Title: Deep Learning Fault Localisation and Repair: Benchmarks, Limitations, and the Role of LLMs
Abstract: As Deep Learning (DL) systems become increasingly pervasive in safety-critical and high-impact domains, the need for effective techniques to test, localise, and repair faults in Deep Neural Networks (DNNs) has never been greater. Over the past few years, numerous fault localisation (FL) and repair approaches have been proposed, leveraging both static and dynamic analyses, as well as rule-based heuristics. However, a fundamental question remains: how effective and reliable are these techniques in practice?
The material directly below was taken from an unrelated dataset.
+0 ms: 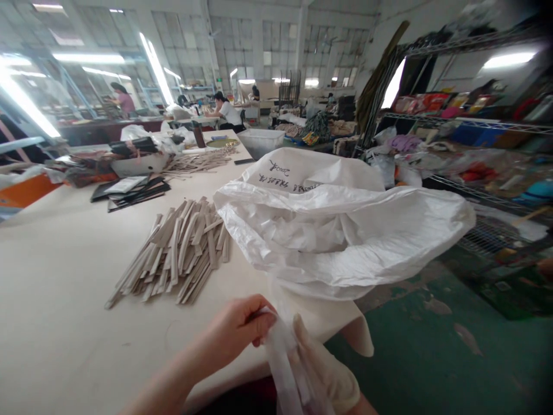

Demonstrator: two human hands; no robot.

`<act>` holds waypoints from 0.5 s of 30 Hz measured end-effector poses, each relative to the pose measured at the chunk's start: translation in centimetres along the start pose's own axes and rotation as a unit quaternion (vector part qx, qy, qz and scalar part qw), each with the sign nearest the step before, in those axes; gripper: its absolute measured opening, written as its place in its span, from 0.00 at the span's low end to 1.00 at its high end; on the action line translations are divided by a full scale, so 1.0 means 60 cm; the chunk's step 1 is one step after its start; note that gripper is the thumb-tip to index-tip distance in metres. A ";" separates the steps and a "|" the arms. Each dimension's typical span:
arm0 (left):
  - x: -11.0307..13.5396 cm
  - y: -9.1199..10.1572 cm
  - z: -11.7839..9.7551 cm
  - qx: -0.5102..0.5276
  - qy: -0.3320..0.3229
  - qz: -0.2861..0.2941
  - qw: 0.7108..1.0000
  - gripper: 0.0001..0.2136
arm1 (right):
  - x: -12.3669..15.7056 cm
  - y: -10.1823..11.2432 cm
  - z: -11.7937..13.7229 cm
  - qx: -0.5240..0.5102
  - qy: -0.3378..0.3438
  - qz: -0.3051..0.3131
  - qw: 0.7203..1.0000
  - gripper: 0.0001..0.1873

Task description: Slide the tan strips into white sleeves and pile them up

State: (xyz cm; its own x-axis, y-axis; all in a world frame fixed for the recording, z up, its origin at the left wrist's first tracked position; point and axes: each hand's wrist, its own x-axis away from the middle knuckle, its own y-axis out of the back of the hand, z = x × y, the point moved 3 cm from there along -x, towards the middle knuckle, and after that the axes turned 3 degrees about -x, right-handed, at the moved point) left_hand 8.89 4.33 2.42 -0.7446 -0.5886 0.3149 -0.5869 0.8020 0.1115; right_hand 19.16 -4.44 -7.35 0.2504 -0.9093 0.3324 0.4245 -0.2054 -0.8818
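My left hand point(248, 325) is bare and closed, its thumb and fingers pinching the top of a translucent white plastic strip point(280, 374) above the table's front edge. My right hand point(326, 369), in a pale glove, is around the lower part of the strip. Its fingers are partly hidden by the plastic. Just beyond both hands, a large white woven sack point(389, 242) lies with its mouth open, with crumpled white plastic inside and dark handwriting on its far side. To the left, a loose pile of beige fabric-like strips point(177, 251) lies on the table.
The pale-covered table point(64, 276) stretches left and away. Black flat pieces point(136, 193), bags and more thin strips lie farther back. A white bin point(261, 141) stands beyond the sack. Loaded wire shelves point(466, 121) rise on the right above the green floor. Several people sit or stand in the background.
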 end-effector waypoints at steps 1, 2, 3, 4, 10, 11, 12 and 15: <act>-0.005 -0.002 0.002 -0.052 -0.015 -0.019 0.998 0.08 | 0.006 -0.009 -0.005 0.006 -0.012 0.008 1.000 0.20; -0.012 -0.003 0.005 -0.100 -0.031 -0.040 0.994 0.07 | 0.013 -0.018 -0.010 0.011 -0.034 0.016 0.999 0.18; -0.019 -0.004 0.008 -0.136 -0.038 -0.051 0.989 0.06 | 0.021 -0.027 -0.014 0.018 -0.061 0.029 0.998 0.16; -0.026 -0.007 0.013 -0.156 -0.036 -0.045 0.986 0.06 | 0.029 -0.037 -0.015 0.027 -0.082 0.048 0.995 0.12; -0.102 -0.025 -0.015 -0.332 -0.119 -0.035 0.935 0.08 | 0.060 -0.068 0.014 -0.064 -0.056 0.109 0.990 0.06; -0.121 -0.027 -0.029 -0.387 -0.164 -0.076 0.904 0.07 | 0.059 -0.063 0.022 -0.088 -0.027 0.098 0.991 0.07; -0.142 -0.030 -0.042 -0.434 -0.199 -0.117 0.871 0.07 | 0.057 -0.054 0.029 -0.111 0.006 0.077 0.991 0.08; -0.202 -0.042 -0.068 -0.513 -0.231 -0.187 0.805 0.16 | 0.050 -0.013 0.049 -0.179 0.086 -0.009 0.980 0.11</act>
State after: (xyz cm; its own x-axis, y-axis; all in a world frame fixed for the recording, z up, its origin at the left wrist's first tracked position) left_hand 20.70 9.84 2.17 -0.7552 -0.5927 -0.2799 -0.4021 0.0816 0.9119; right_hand 22.14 -5.94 -4.68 0.0824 -0.9457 0.3145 0.0869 -0.3075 -0.9476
In this talk, I will present a comprehensive empirical investigation into the current state of fault localisation and repair for DL systems. First, I will discuss a large-scale comparative evaluation of state-of-the-art FL techniques, conducted on a benchmark comprising both real-world faults collected from bug reporting platforms and faults generated via mutation testing. Our findings reveal that current techniques struggle to achieve strong and consistent performance when evaluated against a single human-defined ground truth, raising concerns about how effectiveness is currently assessed. Next, I will examine the broader ecosystem of DL fault localisation and repair techniques, highlighting their strengths and limitations. I will then present an empirical study investigating whether Large Language Models (LLMs) can effectively localise and repair faults in DL systems. Our evaluation shows that LLMs demonstrate strong performance compared to existing approaches, suggesting that they may offer a promising direction for advancing automated DL debugging. Finally, I will address a critical but often overlooked issue: the realism and reproducibility of existing DL fault benchmarks that are used to evaluate DL faults localisation and repair approaches. Through a manual analysis of hundreds of reported faults across widely used benchmarks, we find that only a limited subset satisfies strong realism criteria, and reproducibility remains a significant challenge. These findings raise important concerns about current evaluation practices and underscore the need for more rigorous assessment methodologies.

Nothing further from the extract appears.